Circuit Court of Appeals, Fifth Circuit
Apr 6, 1938
95 F.2d 976 (5th Cir. 1938)

Opinion

No. 8680.

April 6, 1938.

Appeal from the District Court of the United States for the Eastern District of Louisiana; Wayne G. Borah, Judge.

Habeas corpus by Joseph George Strecker against Eugene Kessler, District Director of Immigration and Naturalization, to obtain petitioner's release from custody in deportation proceedings. From an order remanding petitioner for deportation, he appeals.

Reversed and remanded.

C.A. Stanfield, of Hot Springs, Ark., for appellant.

Leon D. Hubert, Jr., Asst. U.S. Atty., of New Orleans, La., for appellee.

Before SIBLEY, HUTCHESON, and HOLMES, Circuit Judges.
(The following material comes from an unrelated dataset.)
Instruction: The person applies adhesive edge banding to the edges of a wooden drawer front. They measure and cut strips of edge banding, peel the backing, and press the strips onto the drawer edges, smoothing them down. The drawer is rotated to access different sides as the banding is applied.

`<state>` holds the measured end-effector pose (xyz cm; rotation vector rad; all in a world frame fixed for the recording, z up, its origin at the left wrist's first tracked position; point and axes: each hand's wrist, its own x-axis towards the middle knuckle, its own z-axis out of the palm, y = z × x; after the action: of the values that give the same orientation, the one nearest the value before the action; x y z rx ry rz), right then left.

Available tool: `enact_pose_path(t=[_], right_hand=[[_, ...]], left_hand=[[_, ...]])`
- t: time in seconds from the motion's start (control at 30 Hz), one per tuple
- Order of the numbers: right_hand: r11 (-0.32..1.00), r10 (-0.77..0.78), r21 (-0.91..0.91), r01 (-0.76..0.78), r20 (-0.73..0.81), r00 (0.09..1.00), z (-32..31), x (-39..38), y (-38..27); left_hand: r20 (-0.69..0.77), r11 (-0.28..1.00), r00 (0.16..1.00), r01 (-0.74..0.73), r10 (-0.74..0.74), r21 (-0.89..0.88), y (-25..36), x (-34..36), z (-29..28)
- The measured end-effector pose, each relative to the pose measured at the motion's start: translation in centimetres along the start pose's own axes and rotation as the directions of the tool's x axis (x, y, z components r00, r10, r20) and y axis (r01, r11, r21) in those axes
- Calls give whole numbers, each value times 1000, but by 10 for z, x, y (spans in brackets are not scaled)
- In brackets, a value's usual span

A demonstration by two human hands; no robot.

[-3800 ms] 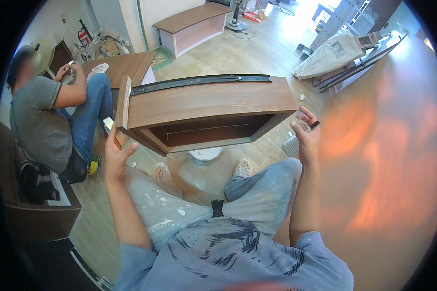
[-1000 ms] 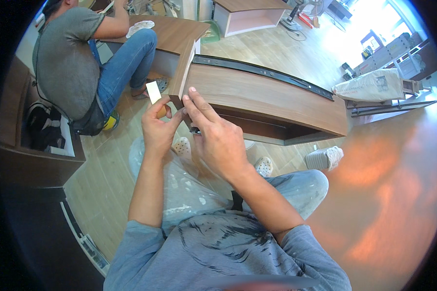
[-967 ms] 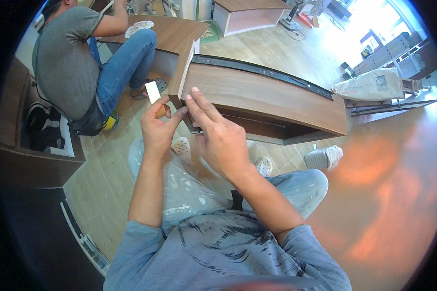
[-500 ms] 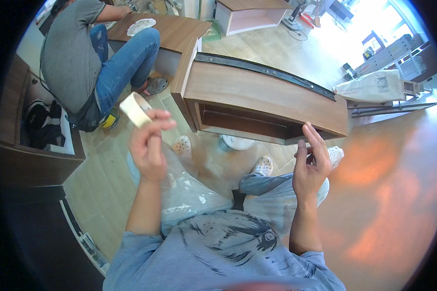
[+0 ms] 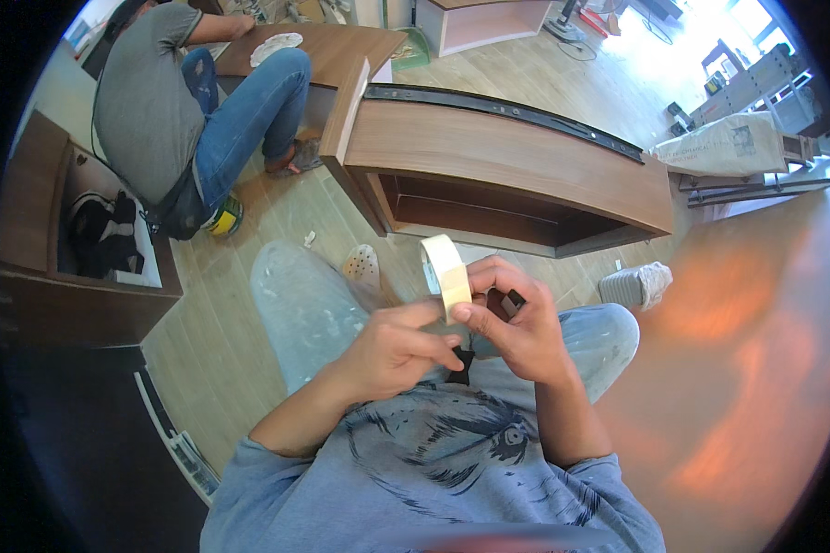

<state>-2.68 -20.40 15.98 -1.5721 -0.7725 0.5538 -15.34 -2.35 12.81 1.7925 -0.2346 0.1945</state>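
A roll of cream masking tape [image 5: 449,281] stands upright between my two hands, above my lap. My left hand [image 5: 387,355] meets it from the left, the index finger reaching to its lower edge and the other fingers loosely curled. On the other side my right hand [image 5: 521,327] pinches the tape, its thumb pressed on the band. A small dark object [image 5: 513,301] also sits among the right hand's fingers; its kind is unclear. Beyond the roll lies a brown wooden cabinet box [image 5: 507,138] with an open front and a black metal drawer rail [image 5: 507,112] on top.
At the left, a person in a grey shirt [image 5: 148,120] sits by another wooden cabinet [image 5: 341,51]. A cabinet with dark items [image 5: 106,235] stands nearby. At the right are a large smooth brown panel [image 5: 738,350], a pale sack [image 5: 724,147] and a grey ribbed object with white wrapping [image 5: 636,284].
The tape roll has come down from the upper left to the middle with my left hand. My right hand has moved inward and now grips the tape. My view has shifted slightly.
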Motion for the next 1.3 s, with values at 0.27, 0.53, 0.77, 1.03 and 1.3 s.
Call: enact_pose_path(t=[0.27, 0.53, 0.77, 1.03, 1.3], right_hand=[[992, 95, 80, -94, -19, 995, -3, -5, -2], [991, -17, -133, 24, 57, 998, -12, -12, -25], [990, -38, -133, 50, 88, 995, -16, -14, -26], [909, -237, -329, 257, 100, 966, -40, -8, -52], [784, -355, -533, 317, 34, 934, -68, -2, -76]], left_hand=[[-560, 988, 821, 28, -109, -152, 43, 12, -12], [-343, 981, 937, 120, -61, 152, 57, 40, -21], [-323, 976, 937, 182, -135, 122, 59, 39, -26], [-366, 976, 905, 193, -218, -104, 67, 47, -42], [-517, 976, 846, 16, -130, -218, 61, 62, -58]])
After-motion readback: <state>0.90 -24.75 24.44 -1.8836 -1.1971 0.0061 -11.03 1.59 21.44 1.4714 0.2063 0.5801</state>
Appellant, an alien, was held for deportation, upon a warrant finding him subject to deportation, under the Act of October 16, 1918, as amended by the Act of June 5, 1920, 8 U.S.C.A. § 137, in that he believes in or advocates or is a member of an organization that believes in, advises, advocates, or teaches, is a member of an organization that writes, publishes, or circulates written or printed matter advising or teaching, the overthrow by force and violence of the government of the United States. He applied for and obtained a writ of habeas corpus upon Eugene Kessler, District Director, who had him in custody. Afterwards, upon a hearing, there was an order discharging the writ, and remanding appellant for deportation. This appeal tests whether that order was rightly entered.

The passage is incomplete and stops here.